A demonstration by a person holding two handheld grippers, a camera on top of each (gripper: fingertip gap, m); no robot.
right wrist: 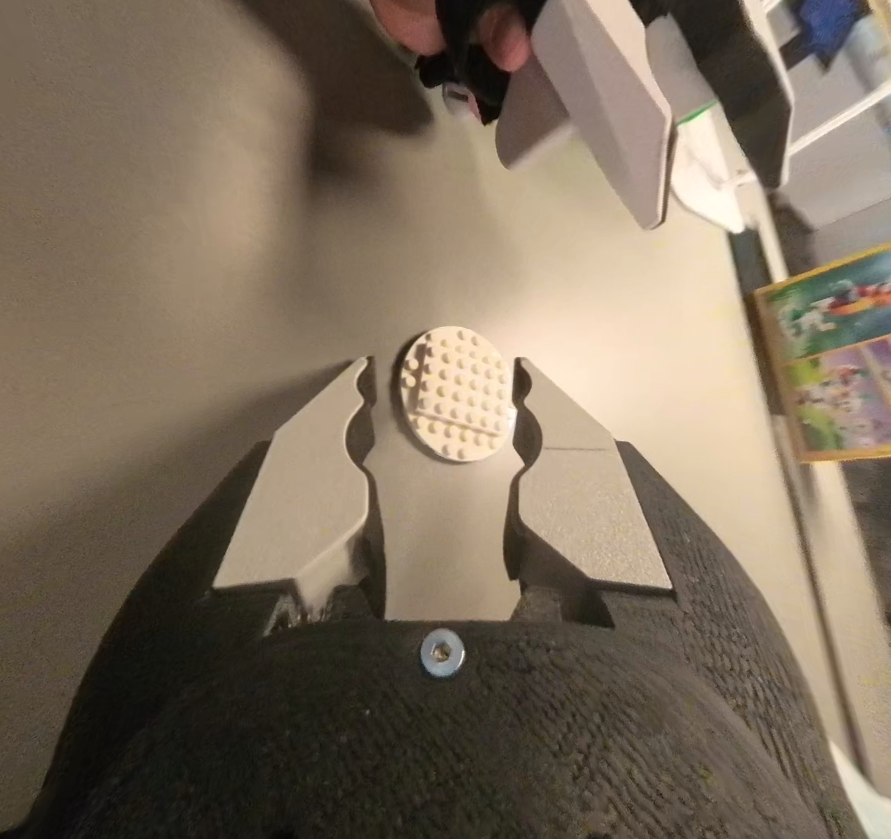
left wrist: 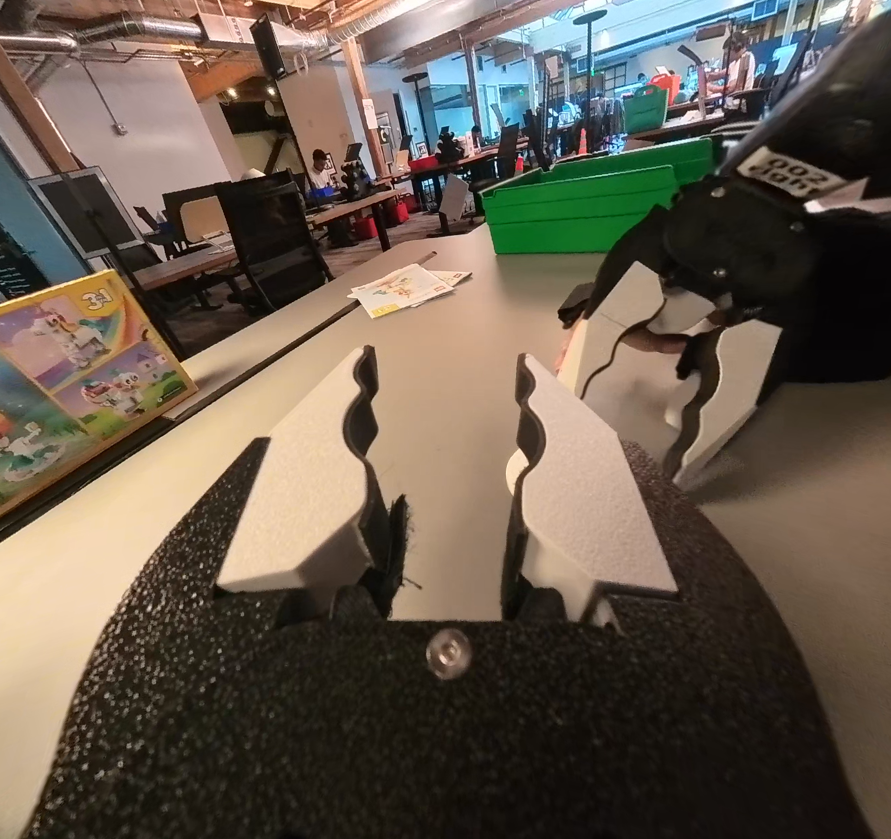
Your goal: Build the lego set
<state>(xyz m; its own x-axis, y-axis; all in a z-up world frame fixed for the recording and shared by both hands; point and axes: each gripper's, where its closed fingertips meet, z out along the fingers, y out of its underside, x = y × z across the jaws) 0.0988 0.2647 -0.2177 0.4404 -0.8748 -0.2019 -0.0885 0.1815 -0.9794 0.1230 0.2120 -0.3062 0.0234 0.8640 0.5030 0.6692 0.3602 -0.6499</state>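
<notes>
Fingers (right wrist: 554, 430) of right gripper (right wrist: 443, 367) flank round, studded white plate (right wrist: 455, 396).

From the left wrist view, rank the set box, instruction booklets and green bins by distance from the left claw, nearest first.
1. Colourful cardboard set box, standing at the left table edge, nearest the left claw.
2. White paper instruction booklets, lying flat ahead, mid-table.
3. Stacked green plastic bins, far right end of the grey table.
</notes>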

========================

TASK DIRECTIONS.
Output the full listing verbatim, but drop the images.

WRITTEN RESPONSE.
A demonstration by a person holding two handheld grippers, a camera on top of each (gripper: fingertip gap, m); no robot.
right wrist: 
left wrist: 
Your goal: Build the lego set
<state>(xyz m; its own x-axis, y-axis; all in a z-up world frame fixed for the recording and shared by both hands; point and axes: each gripper's, where its closed fingertips meet, z out along the fingers, y out of its underside, x = y × z across the jaws) 0.0988 0.2647 -0.2177 0.4404 -0.8748 -0.2019 -0.0885 0.1815 -0.9794 0.1230 0.2120 -0.3062 0.0234 0.8640 0.5030 0.6692 0.3602 -0.6499</state>
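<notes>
Fingers (right wrist: 554, 430) of right gripper (right wrist: 443, 367) flank round, studded white plate (right wrist: 455, 396).

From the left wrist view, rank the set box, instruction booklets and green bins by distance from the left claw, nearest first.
1. Colourful cardboard set box, standing at the left table edge, nearest the left claw.
2. White paper instruction booklets, lying flat ahead, mid-table.
3. Stacked green plastic bins, far right end of the grey table.
</notes>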

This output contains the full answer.